Note A - The Company adopted Financial Accounting
Standards Statement No. 109, "Accounting for
Income Taxes", effective July 1, 1993. The
cumulative effect of adopting this statement
on the Company's financial statements was to
increase net earnings by $2.7 million ($.02
per share) for the three months ended
September 30, 1993.
The method used to compute the provision for
income taxes is based on the effective income
tax rate anticipated for the fiscal years,
and for fiscal '94 reflects the increased
statutory rate contained in the Omnibus
Budget Reconciliation Act of 1993 enacted in
August 1993. The provision for the three
months ended September 30, 1993 also includes
certain one-time impacts of the Act, which in
the aggregate were not material.
Note B - The results of operations for the nine months
ended March 31, 1994 may not be indicative of
the results to be expected for the year
ending June 30, 1994.
Note C - Earnings per share are based on a weighted
average of the number of shares outstanding,
which for the quarters ended March 31, 1994
and 1993 were 141,649,000 and 142,551,000,
respectively, and for the nine months ended
March 31, 1994 and 1993 were 140,940,000 and
141,239,000, respectively.
<PAGE>
Form 10Q
MANAGEMENT'S DISCUSSION AND ANALYSIS
OPERATING RESULTS
Revenue and earnings again reached record levels during
the quarter ended March 31, 1994.
Revenue and revenue growth by ADP's major service
groups are shown below:
Revenue
3 Months Ended 9 Months Ended
March 31, March 31,
1993 1994 1993 1994
($ in millions)
Employer Services $ 386 $ 419 $ 986 $1071
Brokerage Services 129 152 331 410
Dealer Services 71 85 201 246
Other 27 18 109 77
$ 613 $ 674 $1627 $1804
Revenue Growth
3 Months Ended 9 Months Ended
March 31, March 31,
1993 1994 1993 1994
Employer Services 17% 9% 17% 9%
Brokerage Services 14 18 19 24
Dealer Services 15 20 18 22
Other (31) (33) (19) (29)
12% 10% 14% 11%
Consolidated revenue for the quarter of $674 million
was up 10% from last year. Revenue growth in Employer,
Brokerage, and Dealer Services, was 9%, 18%, and 20%,
respectively. These three businesses account for over
90% of ADP's total revenue. Brokerage and Dealer
Services continued to have especially strong internal
revenue growth. As expected, overall revenue growth
decelerated slightly in the third quarter as the last
acquisition of any size reached its anniversary date.
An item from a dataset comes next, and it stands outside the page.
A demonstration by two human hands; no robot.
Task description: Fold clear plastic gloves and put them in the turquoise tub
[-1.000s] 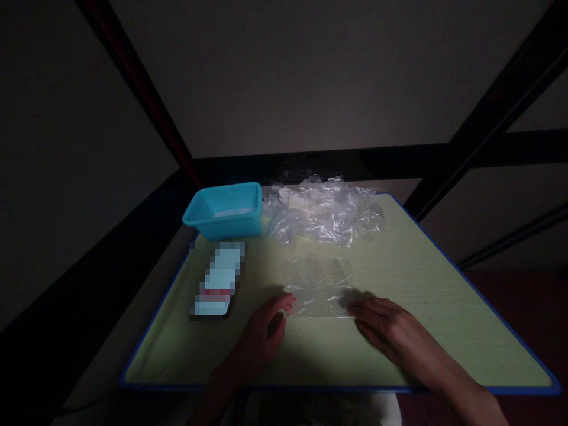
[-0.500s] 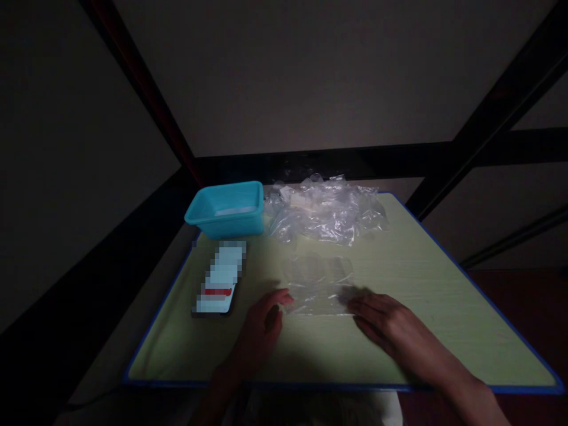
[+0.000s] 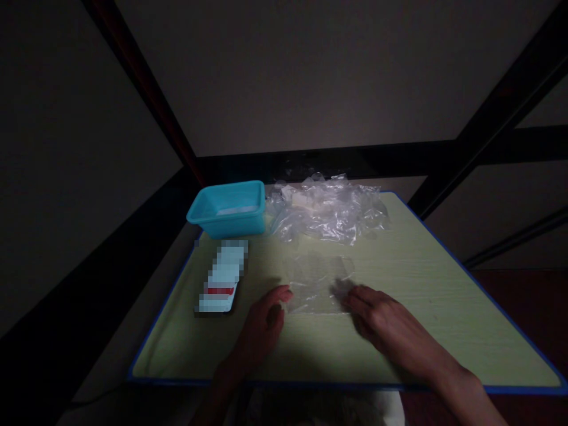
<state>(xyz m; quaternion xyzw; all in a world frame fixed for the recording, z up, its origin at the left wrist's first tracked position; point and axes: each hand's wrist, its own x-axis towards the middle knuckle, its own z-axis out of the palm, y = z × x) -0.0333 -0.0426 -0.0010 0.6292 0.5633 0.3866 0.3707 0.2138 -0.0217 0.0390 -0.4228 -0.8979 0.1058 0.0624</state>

The primary components of Other revenue shown above are
Claims Solutions, Network, Wholesale Distribution, and
European payroll services. In addition, Other revenue
has been reduced to adjust for the difference between
actual interest earned on invested tax filing funds and
income credited to Employer Services at a standard rate
of 7.8%.
Pretax earnings for the quarter increased 15% from last
year, as margins continued to improve due to aggressive
automation and high Brokerage trading volume. Systems
development and programming costs increased during the
quarter at a faster rate than revenue growth. R&D
investments have increased, especially in Employer
Services, to accelerate automation, adopt new
technologies, and develop new products.
<PAGE>
Form 10Q
Net earnings for the quarter, after a higher effective
tax rate, increased 14% to $105 million. The effective
tax rate of 25.3% increased from 24.0% in the
comparable quarter last year, primarily as a result of
the increased federal statutory tax rate enacted in
August. The Company expects the effective tax rate for
the full year to approximate the third quarter rate.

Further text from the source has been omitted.